Every line of the data below should be repeated exactly, and no picture should be copied.
Recorded data START
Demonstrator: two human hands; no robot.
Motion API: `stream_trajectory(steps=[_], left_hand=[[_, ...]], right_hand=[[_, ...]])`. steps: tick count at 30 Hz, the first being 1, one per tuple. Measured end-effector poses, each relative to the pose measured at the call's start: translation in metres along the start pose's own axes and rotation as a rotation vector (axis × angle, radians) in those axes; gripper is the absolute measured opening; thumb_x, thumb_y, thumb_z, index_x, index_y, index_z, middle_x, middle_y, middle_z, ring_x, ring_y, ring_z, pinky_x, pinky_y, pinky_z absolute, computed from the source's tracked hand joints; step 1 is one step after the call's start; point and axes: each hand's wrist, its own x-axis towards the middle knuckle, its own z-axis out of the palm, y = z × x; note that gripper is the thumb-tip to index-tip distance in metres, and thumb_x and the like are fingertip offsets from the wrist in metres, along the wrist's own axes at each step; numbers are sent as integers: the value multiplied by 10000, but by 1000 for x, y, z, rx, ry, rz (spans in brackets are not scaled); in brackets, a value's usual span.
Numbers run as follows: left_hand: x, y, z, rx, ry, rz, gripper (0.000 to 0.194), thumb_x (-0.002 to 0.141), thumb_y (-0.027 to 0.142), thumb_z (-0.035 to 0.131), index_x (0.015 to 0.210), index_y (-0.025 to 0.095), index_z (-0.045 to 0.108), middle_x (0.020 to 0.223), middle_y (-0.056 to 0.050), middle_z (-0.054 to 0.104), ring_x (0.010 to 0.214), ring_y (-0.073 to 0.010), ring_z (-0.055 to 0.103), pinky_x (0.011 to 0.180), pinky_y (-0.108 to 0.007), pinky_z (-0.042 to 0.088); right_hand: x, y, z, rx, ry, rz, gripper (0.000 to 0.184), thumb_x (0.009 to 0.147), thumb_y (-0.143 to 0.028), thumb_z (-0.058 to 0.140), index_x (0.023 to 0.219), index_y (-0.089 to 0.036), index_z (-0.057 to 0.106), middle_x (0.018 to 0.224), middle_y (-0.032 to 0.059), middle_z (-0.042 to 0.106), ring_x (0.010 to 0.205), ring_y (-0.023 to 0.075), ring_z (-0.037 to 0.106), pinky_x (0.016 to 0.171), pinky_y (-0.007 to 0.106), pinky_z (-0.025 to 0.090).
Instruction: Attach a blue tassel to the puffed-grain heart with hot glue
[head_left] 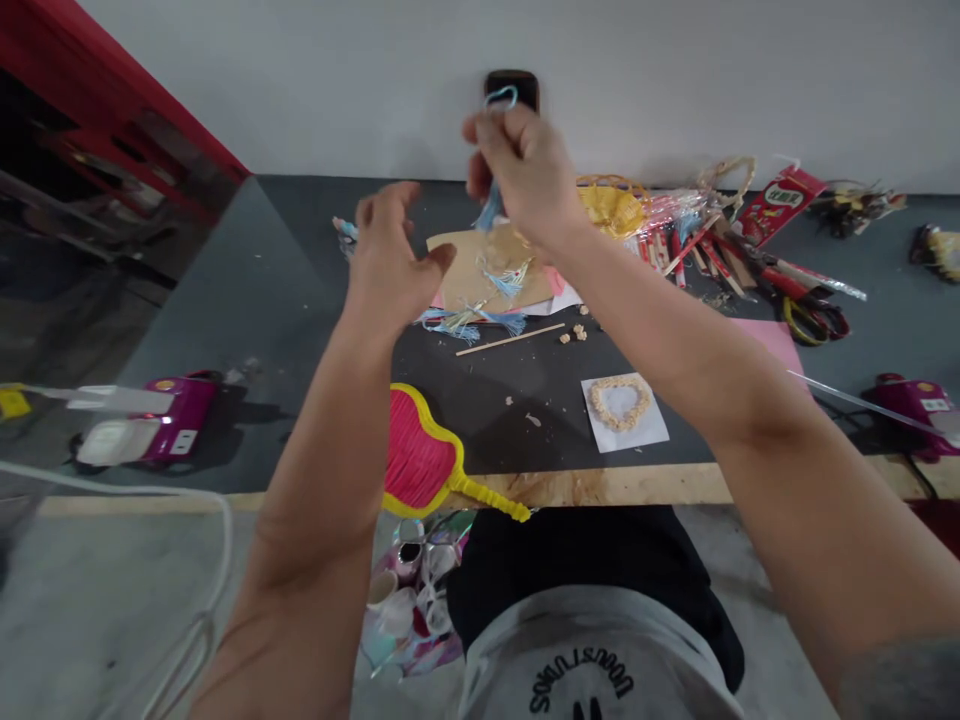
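Raised above the back of the table, my right hand [531, 172] pinches a light blue tassel [490, 208]. The tassel's cord loop stands up above the fingers and its fringe hangs below them. My left hand [388, 258] is held up to the left, fingers curved and apart, with nothing in it. Beneath both hands lies a brown cardboard sheet [457, 262] with another blue tassel [504, 280] on it. More blue tassels [465, 322] lie along its near edge. A pink fan with yellow edging [424, 455] is partly hidden by my left forearm.
A thin stick [510, 340] and a heart-shaped beige piece on white paper [600, 437] lie nearer me. Scissors [814, 322] and red packets [784, 203] are at right. Purple power adapters [176, 425] stand at both sides. A phone [514, 80] is at the wall.
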Motion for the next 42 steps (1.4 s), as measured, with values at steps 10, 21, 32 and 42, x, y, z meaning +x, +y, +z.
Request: stream_trajectory(steps=[10, 21, 32, 42], left_hand=[[-45, 49, -1, -425, -291, 195, 698, 875, 692, 576, 1433, 286, 474, 1440, -33, 565, 1164, -216, 618, 959, -351, 536], [-86, 107, 30, -214, -832, 139, 329, 905, 491, 564, 841, 220, 739, 653, 6, 693, 519, -124, 587, 544, -243, 462], [-97, 118, 71, -216, -1057, 112, 158, 784, 419, 687, 764, 271, 737, 668, 39, 700, 630, -148, 608, 590, -258, 438], [-99, 111, 93, -23, -1256, 414, 198, 914, 318, 519, 865, 237, 692, 831, -15, 676, 829, -181, 629, 744, -289, 436]], right_hand=[[-78, -25, -48, -517, -538, -86, 235, 856, -30, 540, 655, -148, 565, 586, -70, 474, 635, 62, 432, 614, 227, 327], [-172, -8, -127, -624, -564, 156, 282, 911, -267, 573, 651, -166, 615, 522, -75, 427, 540, 69, 384, 571, 243, 270], [-260, 29, -145, -362, -92, 204, 147, 945, -280, 526, 927, -206, 651, 749, -21, 656, 626, 101, 568, 613, 231, 419], [-304, 59, -131, -614, 95, 83, 128, 958, -224, 562, 909, -212, 679, 811, 22, 726, 715, 144, 646, 685, 268, 495]])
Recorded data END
• Exercise answer:
Demonstrator: two human hands; no robot.
Motion API: `stream_trajectory(steps=[_], left_hand=[[_, ...]], right_hand=[[_, ...]])`. steps: tick count at 30 Hz, the first being 1, one per tuple. Measured end-effector poses, each relative to the pose measured at the call's start: translation in metres along the start pose's own axes and rotation as a rotation vector (axis × angle, radians) in those axes; gripper is the absolute measured opening; thumb_x, thumb_y, thumb_z, index_x, index_y, index_z, middle_x, middle_y, middle_z, ring_x, ring_y, ring_z, pinky_x, pinky_y, pinky_z absolute, computed from the source's tracked hand joints; step 1 is one step after the call's start; point and axes: each hand's wrist, its own x-axis towards the middle knuckle, its own z-axis out of the palm, y = z × x; note that gripper is the thumb-tip to index-tip distance in metres, and thumb_x and the like are fingertip offsets from the wrist in metres, along the wrist's own axes at each step; numbers are sent as integers: the value multiplied by 10000, but by 1000 for x, y, z, rx, ry, rz (spans in brackets are not scaled); in brackets, a value's usual span.
Numbers run as follows: left_hand: x, y, z, rx, ry, rz, gripper (0.000 to 0.194), thumb_x (-0.002 to 0.141), thumb_y (-0.027 to 0.142), thumb_z (-0.035 to 0.131), index_x (0.015 to 0.210), index_y (-0.025 to 0.095), index_z (-0.045 to 0.108), middle_x (0.020 to 0.223), middle_y (-0.056 to 0.050), middle_z (-0.054 to 0.104), ring_x (0.010 to 0.214), ring_y (-0.073 to 0.010), ring_z (-0.055 to 0.103), pinky_x (0.011 to 0.180), pinky_y (-0.108 to 0.007), pinky_z (-0.042 to 0.088); right_hand: x, y, z, rx, ry, rz, gripper (0.000 to 0.184), thumb_x (0.009 to 0.147), thumb_y (-0.143 to 0.028), thumb_z (-0.058 to 0.140), index_x (0.023 to 0.219), index_y (-0.089 to 0.036), index_z (-0.057 to 0.106), middle_x (0.018 to 0.224), middle_y (-0.032 to 0.059), middle_z (-0.042 to 0.106), ring_x (0.010 to 0.205), ring_y (-0.023 to 0.075), ring_z (-0.037 to 0.106), pinky_x (0.016 to 0.171), pinky_y (-0.007 to 0.106), pinky_z (-0.025 to 0.090).
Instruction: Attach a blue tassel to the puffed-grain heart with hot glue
[head_left] 
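Raised above the back of the table, my right hand [531, 172] pinches a light blue tassel [490, 208]. The tassel's cord loop stands up above the fingers and its fringe hangs below them. My left hand [388, 258] is held up to the left, fingers curved and apart, with nothing in it. Beneath both hands lies a brown cardboard sheet [457, 262] with another blue tassel [504, 280] on it. More blue tassels [465, 322] lie along its near edge. A pink fan with yellow edging [424, 455] is partly hidden by my left forearm.
A thin stick [510, 340] and a heart-shaped beige piece on white paper [600, 437] lie nearer me. Scissors [814, 322] and red packets [784, 203] are at right. Purple power adapters [176, 425] stand at both sides. A phone [514, 80] is at the wall.
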Motion for the next 42 steps (1.4 s), as measured, with values at steps 10, 21, 32 and 42, x, y, z meaning +x, +y, +z.
Request: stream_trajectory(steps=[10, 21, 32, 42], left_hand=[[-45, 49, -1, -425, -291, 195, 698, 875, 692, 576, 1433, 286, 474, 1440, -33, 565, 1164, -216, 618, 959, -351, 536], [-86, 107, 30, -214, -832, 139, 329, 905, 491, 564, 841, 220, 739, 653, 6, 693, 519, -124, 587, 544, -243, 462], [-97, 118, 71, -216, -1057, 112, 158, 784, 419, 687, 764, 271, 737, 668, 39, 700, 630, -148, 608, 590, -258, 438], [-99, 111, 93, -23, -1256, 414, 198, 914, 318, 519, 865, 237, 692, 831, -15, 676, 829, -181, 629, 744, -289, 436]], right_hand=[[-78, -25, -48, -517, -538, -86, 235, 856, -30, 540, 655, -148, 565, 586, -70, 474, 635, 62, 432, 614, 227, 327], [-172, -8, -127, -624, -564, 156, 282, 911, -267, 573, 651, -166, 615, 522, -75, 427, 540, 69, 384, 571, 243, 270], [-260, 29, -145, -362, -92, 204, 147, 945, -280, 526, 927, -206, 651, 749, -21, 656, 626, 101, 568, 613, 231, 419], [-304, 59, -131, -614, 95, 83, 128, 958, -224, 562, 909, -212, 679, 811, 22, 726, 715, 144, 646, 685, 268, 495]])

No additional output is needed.